# [WORK TASK]
Report every line from the following entries that contains the string "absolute".

SOURCE RECORDS Block Start

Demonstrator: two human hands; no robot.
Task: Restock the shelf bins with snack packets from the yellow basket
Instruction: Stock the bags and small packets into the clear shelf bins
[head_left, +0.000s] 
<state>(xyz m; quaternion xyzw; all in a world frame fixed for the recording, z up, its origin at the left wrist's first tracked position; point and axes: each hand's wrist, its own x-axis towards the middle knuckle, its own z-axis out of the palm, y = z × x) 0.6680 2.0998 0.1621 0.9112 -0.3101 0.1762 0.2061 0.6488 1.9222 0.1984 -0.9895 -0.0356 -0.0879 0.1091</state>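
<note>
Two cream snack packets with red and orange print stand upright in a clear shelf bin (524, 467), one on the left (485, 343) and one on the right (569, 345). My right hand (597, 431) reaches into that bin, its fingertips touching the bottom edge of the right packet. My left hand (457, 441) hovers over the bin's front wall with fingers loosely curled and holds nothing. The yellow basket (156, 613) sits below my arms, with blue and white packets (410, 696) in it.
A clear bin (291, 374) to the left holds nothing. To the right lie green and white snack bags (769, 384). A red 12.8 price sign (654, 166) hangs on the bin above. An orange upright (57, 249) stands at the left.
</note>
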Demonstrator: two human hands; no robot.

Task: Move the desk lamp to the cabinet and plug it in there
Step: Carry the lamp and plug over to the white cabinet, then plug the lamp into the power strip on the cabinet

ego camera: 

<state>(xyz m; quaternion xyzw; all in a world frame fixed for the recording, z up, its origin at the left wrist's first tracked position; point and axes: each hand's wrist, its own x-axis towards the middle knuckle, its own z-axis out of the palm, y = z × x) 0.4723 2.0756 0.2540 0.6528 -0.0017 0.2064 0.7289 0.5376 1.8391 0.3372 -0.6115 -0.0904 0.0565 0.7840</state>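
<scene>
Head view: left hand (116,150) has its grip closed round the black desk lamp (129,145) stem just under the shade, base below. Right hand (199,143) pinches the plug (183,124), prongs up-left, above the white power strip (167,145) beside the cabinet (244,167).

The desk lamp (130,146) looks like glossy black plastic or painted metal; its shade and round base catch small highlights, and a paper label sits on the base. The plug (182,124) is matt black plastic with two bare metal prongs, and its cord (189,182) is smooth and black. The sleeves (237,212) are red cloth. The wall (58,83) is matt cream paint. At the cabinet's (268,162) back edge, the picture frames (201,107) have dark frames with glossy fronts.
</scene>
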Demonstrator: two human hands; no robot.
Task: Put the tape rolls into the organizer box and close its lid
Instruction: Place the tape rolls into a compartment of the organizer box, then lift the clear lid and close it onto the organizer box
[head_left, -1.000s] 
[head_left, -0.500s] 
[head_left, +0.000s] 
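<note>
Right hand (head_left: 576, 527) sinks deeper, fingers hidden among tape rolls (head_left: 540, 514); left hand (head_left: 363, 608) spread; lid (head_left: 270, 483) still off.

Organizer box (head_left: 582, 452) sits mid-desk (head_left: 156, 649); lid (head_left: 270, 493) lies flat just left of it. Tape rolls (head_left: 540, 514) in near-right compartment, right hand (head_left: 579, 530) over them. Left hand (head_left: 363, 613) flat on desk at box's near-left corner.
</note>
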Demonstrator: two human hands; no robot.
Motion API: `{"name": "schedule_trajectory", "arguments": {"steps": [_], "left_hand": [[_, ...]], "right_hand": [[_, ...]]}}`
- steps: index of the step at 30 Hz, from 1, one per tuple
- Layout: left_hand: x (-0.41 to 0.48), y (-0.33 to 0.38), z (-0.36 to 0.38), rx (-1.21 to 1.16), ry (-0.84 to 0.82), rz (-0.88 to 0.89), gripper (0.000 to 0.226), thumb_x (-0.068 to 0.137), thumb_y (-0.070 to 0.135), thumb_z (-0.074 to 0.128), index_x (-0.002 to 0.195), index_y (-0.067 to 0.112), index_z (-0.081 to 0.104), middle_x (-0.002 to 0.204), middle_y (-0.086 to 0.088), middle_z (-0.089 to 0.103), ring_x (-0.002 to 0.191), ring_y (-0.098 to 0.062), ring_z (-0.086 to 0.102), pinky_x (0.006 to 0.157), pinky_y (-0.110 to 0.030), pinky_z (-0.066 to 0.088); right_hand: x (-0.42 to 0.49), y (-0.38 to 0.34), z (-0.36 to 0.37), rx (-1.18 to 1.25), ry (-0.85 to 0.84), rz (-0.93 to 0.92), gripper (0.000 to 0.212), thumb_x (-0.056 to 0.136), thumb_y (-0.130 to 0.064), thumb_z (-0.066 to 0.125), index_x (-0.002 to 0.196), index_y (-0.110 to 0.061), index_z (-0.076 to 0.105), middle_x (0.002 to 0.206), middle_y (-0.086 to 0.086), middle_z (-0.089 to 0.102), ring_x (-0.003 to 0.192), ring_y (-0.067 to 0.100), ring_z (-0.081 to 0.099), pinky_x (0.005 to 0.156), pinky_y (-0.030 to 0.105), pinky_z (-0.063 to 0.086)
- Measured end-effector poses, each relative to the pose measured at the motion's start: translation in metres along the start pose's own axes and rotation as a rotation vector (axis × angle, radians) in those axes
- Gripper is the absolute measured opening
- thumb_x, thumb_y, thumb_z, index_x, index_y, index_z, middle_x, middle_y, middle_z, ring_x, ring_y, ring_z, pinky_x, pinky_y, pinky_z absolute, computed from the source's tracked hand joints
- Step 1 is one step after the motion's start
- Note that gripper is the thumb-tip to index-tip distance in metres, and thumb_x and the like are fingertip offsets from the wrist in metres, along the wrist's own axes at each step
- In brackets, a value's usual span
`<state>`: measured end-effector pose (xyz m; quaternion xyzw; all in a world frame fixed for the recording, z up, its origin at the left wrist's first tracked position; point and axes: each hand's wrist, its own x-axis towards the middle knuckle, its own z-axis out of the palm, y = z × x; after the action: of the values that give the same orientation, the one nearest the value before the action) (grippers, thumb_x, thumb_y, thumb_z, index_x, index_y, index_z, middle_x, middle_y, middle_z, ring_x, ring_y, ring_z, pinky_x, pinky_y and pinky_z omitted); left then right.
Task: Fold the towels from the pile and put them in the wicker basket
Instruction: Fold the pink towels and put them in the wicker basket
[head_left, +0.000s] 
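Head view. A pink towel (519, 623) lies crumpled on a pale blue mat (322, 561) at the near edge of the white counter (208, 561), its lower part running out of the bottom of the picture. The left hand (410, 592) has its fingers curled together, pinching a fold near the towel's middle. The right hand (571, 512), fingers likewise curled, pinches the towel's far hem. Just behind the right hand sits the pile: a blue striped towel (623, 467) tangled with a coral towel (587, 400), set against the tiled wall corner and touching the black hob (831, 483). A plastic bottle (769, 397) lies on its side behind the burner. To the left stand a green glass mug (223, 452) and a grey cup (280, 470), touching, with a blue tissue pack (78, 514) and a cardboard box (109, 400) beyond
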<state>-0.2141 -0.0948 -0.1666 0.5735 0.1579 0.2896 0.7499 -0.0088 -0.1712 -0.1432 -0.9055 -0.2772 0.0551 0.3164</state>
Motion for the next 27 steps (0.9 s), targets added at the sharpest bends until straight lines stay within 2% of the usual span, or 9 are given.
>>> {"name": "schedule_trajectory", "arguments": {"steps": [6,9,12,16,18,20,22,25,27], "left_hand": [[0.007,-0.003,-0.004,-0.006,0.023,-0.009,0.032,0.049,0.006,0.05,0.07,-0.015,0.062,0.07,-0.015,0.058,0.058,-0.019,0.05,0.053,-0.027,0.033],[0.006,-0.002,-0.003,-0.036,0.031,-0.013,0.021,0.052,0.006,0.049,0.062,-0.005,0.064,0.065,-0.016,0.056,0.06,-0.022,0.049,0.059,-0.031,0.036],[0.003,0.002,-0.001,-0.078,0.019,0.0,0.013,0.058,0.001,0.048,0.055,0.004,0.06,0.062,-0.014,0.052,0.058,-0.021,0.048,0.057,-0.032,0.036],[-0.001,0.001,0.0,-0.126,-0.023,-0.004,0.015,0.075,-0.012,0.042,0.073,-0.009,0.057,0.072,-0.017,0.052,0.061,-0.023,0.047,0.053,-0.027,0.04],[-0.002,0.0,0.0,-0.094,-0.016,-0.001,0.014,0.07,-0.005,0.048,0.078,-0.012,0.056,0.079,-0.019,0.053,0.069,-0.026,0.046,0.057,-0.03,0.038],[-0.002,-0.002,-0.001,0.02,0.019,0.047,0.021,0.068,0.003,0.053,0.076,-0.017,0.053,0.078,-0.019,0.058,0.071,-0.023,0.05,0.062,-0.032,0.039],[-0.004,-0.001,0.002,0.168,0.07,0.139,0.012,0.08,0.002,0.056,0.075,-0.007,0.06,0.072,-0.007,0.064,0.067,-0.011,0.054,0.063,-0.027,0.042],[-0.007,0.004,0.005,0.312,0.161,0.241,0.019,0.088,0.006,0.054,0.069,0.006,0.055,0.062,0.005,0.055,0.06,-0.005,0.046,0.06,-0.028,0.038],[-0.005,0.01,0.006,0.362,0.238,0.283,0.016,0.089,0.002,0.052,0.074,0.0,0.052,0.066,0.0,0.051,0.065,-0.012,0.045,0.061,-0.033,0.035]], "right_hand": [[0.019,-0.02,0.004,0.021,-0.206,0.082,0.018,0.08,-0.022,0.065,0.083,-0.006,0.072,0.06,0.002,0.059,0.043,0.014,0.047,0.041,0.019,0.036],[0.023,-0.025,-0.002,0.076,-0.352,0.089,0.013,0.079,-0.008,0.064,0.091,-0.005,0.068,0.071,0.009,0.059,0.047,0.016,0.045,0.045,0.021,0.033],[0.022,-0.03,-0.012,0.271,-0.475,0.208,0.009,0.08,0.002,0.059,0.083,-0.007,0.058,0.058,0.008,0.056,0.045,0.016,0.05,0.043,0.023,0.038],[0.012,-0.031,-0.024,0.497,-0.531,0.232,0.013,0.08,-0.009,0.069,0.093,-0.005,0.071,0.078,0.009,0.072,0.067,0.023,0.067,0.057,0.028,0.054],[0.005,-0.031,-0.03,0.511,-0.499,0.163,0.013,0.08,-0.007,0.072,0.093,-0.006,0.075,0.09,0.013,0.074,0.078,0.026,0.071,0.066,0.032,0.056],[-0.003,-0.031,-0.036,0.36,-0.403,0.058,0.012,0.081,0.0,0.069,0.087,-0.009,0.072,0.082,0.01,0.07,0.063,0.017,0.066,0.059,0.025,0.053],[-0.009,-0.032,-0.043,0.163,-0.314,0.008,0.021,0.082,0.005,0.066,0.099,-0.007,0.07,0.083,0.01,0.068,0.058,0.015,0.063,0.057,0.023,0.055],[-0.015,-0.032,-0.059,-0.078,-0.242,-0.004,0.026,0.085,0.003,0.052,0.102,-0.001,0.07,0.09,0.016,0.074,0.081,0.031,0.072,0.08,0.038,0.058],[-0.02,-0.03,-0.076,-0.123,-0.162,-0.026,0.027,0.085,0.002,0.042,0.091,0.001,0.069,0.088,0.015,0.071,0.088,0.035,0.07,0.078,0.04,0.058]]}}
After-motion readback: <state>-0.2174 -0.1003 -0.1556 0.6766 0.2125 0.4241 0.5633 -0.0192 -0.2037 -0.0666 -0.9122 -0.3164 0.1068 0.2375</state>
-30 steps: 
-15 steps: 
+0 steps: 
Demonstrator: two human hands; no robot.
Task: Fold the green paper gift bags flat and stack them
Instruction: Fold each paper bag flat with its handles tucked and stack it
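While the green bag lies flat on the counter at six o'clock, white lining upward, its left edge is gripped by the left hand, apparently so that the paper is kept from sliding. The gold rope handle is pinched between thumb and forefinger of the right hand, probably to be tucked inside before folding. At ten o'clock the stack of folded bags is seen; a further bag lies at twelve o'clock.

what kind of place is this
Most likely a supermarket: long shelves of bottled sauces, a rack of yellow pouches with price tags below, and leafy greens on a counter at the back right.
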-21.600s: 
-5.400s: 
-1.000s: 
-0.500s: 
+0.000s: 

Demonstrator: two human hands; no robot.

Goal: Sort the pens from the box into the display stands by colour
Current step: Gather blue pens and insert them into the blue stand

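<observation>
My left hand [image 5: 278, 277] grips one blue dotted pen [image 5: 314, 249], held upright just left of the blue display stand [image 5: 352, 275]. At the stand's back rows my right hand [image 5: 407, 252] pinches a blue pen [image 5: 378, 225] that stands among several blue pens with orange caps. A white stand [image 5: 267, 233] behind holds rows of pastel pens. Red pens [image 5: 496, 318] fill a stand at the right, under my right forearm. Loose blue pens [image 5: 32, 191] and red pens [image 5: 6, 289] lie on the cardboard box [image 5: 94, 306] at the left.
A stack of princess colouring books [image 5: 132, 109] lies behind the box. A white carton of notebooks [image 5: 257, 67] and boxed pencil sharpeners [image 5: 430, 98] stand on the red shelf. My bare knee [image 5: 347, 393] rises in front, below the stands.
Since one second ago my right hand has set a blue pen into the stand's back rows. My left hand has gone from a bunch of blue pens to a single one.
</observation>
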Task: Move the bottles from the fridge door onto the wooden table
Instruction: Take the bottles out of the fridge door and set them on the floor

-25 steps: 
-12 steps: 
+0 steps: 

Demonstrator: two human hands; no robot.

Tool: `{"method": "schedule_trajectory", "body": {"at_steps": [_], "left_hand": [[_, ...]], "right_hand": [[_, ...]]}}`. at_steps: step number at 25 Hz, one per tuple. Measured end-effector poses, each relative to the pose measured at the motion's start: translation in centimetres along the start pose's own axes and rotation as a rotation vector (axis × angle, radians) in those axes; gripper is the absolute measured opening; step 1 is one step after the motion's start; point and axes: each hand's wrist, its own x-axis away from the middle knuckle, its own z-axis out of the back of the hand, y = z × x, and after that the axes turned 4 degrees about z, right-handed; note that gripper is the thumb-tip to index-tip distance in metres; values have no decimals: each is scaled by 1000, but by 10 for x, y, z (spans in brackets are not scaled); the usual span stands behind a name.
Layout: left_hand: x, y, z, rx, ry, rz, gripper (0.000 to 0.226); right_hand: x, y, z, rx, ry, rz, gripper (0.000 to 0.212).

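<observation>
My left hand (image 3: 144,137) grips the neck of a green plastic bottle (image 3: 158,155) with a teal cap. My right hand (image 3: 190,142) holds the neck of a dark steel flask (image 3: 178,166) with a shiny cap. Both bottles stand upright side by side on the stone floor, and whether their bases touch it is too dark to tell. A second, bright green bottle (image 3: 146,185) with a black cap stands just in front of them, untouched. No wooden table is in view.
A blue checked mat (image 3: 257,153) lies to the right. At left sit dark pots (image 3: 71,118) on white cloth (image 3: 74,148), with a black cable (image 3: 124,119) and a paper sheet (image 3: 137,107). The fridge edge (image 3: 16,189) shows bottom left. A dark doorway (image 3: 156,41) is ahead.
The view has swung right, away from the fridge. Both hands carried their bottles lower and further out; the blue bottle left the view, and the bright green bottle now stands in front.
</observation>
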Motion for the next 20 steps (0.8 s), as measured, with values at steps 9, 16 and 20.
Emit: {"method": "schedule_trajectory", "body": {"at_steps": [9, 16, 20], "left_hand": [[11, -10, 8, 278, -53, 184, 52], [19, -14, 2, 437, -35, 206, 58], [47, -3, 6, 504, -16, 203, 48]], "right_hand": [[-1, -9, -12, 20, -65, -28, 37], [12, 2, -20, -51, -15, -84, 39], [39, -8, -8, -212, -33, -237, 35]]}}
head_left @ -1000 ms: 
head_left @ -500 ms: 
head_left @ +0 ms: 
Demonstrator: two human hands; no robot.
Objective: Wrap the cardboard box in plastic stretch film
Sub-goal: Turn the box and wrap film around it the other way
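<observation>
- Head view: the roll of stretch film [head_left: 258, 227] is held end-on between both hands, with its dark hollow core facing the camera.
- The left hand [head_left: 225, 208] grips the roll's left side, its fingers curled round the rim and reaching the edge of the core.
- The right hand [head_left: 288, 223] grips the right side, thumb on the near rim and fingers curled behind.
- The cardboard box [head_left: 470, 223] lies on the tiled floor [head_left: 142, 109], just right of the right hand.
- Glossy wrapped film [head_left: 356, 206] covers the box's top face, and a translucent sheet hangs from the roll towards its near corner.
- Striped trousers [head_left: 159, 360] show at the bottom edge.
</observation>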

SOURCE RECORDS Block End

# [ANSWER BELOW]
- Gripper is the absolute measured opening
- thumb_x, thumb_y, thumb_z, index_x, index_y, index_z, middle_x, middle_y, middle_z, ring_x, ring_y, ring_z, pinky_x, pinky_y, pinky_z absolute, computed from the source's tracked hand joints
Tool: `{"method": "schedule_trajectory", "body": {"at_steps": [_], "left_hand": [[_, ...]], "right_hand": [[_, ...]]}}`. at_steps: step number at 25 Hz, one per tuple. Measured end-effector poses, each relative to the pose measured at the motion's start: translation in centimetres along the start pose's own axes and rotation as a rotation vector (axis × angle, radians) in those axes; gripper is the absolute measured opening; step 1 is one step after the motion's start; point and axes: each hand's wrist, its own x-axis away from the middle knuckle, its own z-axis out of the back of the hand, y = z × x, and after that the axes turned 4 degrees about z, right-handed; note that gripper is the thumb-tip to index-tip distance in metres; values have no decimals: each is scaled by 1000, but by 10 for x, y, z (spans in brackets are not scaled); the usual span stands behind a name.

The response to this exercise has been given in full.